* [Work task]: Look through the data below and extract, unchanged, the lines from the one that contains "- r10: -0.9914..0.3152" to the one that contains "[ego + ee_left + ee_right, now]", both included.

Dataset records:
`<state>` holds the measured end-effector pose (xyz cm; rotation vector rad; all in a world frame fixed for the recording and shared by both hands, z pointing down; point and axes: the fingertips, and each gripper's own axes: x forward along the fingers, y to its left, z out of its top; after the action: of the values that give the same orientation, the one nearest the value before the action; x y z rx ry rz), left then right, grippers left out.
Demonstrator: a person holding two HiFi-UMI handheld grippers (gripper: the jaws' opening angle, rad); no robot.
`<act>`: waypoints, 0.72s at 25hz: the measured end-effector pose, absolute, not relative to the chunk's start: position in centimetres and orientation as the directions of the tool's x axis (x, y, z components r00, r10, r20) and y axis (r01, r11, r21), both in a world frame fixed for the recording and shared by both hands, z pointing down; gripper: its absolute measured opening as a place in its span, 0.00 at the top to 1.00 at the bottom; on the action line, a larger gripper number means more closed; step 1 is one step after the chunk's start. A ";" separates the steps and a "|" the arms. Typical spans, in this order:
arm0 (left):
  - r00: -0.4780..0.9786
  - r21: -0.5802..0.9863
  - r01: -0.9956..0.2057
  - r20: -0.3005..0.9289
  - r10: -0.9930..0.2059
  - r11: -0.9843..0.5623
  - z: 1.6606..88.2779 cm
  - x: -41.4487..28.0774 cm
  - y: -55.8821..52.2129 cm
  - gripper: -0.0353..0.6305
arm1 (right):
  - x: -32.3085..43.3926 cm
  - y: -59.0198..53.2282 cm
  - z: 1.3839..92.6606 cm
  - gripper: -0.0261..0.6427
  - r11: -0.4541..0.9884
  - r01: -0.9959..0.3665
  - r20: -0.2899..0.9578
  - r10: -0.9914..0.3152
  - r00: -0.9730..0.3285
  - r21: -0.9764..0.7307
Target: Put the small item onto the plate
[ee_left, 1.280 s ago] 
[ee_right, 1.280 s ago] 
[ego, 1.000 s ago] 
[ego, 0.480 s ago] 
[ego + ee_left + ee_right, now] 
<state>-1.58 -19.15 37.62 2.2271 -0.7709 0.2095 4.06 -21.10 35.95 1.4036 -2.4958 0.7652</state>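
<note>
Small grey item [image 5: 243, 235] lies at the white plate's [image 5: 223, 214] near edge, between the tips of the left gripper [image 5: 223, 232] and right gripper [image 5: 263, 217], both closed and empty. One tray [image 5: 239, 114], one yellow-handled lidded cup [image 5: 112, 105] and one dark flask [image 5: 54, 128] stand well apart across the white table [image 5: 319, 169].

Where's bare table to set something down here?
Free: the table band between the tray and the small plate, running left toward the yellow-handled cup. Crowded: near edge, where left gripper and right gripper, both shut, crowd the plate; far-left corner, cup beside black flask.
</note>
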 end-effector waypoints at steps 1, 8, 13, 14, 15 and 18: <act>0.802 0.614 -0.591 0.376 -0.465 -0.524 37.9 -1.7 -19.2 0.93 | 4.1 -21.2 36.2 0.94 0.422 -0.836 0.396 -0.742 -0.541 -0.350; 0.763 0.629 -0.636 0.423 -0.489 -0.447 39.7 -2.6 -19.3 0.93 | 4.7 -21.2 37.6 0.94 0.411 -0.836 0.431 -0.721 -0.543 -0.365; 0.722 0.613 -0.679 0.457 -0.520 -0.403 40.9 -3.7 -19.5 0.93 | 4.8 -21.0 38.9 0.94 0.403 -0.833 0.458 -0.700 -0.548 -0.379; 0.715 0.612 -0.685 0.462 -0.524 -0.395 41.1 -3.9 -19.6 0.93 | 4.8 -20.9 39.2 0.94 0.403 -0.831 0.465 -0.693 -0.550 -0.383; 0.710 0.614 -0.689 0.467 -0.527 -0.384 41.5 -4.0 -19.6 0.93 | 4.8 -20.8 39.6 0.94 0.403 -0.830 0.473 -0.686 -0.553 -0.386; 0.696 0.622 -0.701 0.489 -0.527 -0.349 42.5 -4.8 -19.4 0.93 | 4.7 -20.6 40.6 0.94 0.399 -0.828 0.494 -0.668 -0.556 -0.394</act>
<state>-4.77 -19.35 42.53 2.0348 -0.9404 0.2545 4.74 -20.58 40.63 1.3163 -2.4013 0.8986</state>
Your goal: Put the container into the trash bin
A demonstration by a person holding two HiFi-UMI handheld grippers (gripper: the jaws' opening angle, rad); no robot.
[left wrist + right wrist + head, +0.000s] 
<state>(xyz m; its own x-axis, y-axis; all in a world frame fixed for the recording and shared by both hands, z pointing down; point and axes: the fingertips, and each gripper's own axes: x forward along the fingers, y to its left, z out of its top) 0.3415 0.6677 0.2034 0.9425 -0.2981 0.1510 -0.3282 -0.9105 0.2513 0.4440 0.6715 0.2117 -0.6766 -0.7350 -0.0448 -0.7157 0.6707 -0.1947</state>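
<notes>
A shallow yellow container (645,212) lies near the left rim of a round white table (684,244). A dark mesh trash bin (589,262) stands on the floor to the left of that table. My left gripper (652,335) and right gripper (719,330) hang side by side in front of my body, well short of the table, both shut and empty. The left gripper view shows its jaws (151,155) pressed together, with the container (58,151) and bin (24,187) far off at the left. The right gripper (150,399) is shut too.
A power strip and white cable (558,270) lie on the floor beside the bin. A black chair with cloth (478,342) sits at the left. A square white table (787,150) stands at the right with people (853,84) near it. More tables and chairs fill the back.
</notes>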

* [Your response]:
  - r10: -0.9914..0.3152
  - r00: -0.9730..0.3285
  - r21: -0.9764..0.7307
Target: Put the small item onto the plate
[ee_left, 1.280 s ago] 
[ee_right, 1.280 s ago] 
[ego, 1.000 s ago] 
[ego, 0.480 s ago] 
[ego + ee_left + ee_right, now] 

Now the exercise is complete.